Task prompt. Only an exact, complete copy of the listing will serve as the answer.

Dataset content.
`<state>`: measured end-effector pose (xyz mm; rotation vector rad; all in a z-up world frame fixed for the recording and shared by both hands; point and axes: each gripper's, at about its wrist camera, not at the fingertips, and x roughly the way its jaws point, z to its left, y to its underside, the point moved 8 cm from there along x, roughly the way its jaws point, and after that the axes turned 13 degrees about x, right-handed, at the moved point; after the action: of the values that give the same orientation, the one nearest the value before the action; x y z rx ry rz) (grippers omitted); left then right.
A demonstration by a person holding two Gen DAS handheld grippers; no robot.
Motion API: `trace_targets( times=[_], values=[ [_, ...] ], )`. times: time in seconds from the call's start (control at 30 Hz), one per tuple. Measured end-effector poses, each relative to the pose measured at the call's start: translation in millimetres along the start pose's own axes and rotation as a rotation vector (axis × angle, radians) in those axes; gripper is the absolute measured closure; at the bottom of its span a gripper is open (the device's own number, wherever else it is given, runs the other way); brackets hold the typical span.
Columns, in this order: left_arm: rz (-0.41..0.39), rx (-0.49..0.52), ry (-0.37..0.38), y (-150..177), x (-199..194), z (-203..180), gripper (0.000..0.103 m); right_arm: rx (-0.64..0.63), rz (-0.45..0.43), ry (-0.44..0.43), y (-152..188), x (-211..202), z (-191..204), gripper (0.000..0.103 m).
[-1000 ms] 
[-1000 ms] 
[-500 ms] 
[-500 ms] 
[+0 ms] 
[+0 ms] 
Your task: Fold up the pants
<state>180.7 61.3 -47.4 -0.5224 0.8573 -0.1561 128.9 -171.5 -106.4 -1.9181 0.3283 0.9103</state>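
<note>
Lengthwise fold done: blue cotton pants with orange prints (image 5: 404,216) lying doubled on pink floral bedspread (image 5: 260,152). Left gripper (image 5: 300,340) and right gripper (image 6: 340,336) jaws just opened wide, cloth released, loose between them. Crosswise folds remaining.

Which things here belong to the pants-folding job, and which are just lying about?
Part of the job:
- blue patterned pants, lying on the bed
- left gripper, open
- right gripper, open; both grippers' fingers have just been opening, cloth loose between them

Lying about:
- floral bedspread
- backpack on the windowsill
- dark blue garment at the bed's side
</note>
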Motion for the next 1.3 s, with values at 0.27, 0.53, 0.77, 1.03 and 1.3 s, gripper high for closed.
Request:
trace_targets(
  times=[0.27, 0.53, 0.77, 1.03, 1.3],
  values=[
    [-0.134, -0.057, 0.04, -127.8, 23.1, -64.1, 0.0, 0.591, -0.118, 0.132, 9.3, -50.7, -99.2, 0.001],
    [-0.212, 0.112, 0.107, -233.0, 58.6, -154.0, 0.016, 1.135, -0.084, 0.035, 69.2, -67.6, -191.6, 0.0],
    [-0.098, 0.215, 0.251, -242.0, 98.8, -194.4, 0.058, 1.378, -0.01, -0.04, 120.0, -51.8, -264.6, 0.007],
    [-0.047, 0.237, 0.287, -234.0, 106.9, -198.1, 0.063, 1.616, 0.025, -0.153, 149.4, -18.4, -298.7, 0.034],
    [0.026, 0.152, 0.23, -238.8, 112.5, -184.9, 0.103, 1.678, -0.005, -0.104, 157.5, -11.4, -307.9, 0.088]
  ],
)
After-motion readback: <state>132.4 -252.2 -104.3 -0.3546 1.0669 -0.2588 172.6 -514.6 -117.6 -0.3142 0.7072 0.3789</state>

Result of this exercise.
`<state>`: measured end-effector pose (xyz mm; rotation vector rad; all in a z-up world frame fixed for the recording and shared by both hands; point and axes: each gripper's, at about its wrist camera, not at the fingertips, and x roughly the way its jaws point, z to its left, y to its underside, the point moved 8 cm from there along x, roughly the way its jaws point, and after that the axes turned 13 degrees about x, right-handed, at the moved point; after the action: of the values that give the same orientation, the one nearest the value before the action; x y z rx ry rz) (grippers omitted); left then right.
A demonstration by a person holding two Gen DAS handheld grippers; no robot.
Motion API: `trace_targets( times=[_], values=[ [_, ...] ], )`. times: time in seconds from the call's start (control at 30 Hz), one per tuple. Measured end-effector poses, each relative to the pose measured at the call's start: translation in millimetres along the start pose's own axes and rotation as a rotation vector (axis × angle, radians) in those axes; gripper is the absolute measured closure; at the bottom of its span a gripper is open (the device's own number, wherever else it is given, runs the other way); brackets hold the typical span.
Columns, in this order: left_arm: rz (-0.41..0.39), rx (-0.49..0.52), ry (-0.37..0.38), y (-150..177), x (-199..194), z (-203..180), gripper (0.000..0.103 m); right_arm: rx (-0.64..0.63), rz (-0.45..0.43), ry (-0.44..0.43), y (-152..188), x (-211..202), z (-191..204), gripper (0.000..0.103 m).
[-1000 ms] 
[-1000 ms] 
[-500 ms] 
[-500 ms] 
[+0 ms] 
[+0 ms] 
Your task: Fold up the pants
<state>180.7 61.3 -47.4 -0.5224 0.8573 -0.1561 128.9 -171.5 -106.4 -1.9181 0.3283 0.9103</state>
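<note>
Lengthwise fold done: blue cotton pants with orange prints (image 5: 404,216) lying doubled on pink floral bedspread (image 5: 260,152). Left gripper (image 5: 300,340) and right gripper (image 6: 340,336) jaws just opened wide, cloth released, loose between them. Crosswise folds remaining.

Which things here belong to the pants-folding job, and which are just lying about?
Part of the job:
- blue patterned pants, lying on the bed
- left gripper, open
- right gripper, open; both grippers' fingers have just been opening, cloth loose between them

Lying about:
- floral bedspread
- backpack on the windowsill
- dark blue garment at the bed's side
</note>
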Motion for the next 1.3 s, with values at 0.27, 0.53, 0.77, 1.03 and 1.3 s, gripper high for closed.
Request:
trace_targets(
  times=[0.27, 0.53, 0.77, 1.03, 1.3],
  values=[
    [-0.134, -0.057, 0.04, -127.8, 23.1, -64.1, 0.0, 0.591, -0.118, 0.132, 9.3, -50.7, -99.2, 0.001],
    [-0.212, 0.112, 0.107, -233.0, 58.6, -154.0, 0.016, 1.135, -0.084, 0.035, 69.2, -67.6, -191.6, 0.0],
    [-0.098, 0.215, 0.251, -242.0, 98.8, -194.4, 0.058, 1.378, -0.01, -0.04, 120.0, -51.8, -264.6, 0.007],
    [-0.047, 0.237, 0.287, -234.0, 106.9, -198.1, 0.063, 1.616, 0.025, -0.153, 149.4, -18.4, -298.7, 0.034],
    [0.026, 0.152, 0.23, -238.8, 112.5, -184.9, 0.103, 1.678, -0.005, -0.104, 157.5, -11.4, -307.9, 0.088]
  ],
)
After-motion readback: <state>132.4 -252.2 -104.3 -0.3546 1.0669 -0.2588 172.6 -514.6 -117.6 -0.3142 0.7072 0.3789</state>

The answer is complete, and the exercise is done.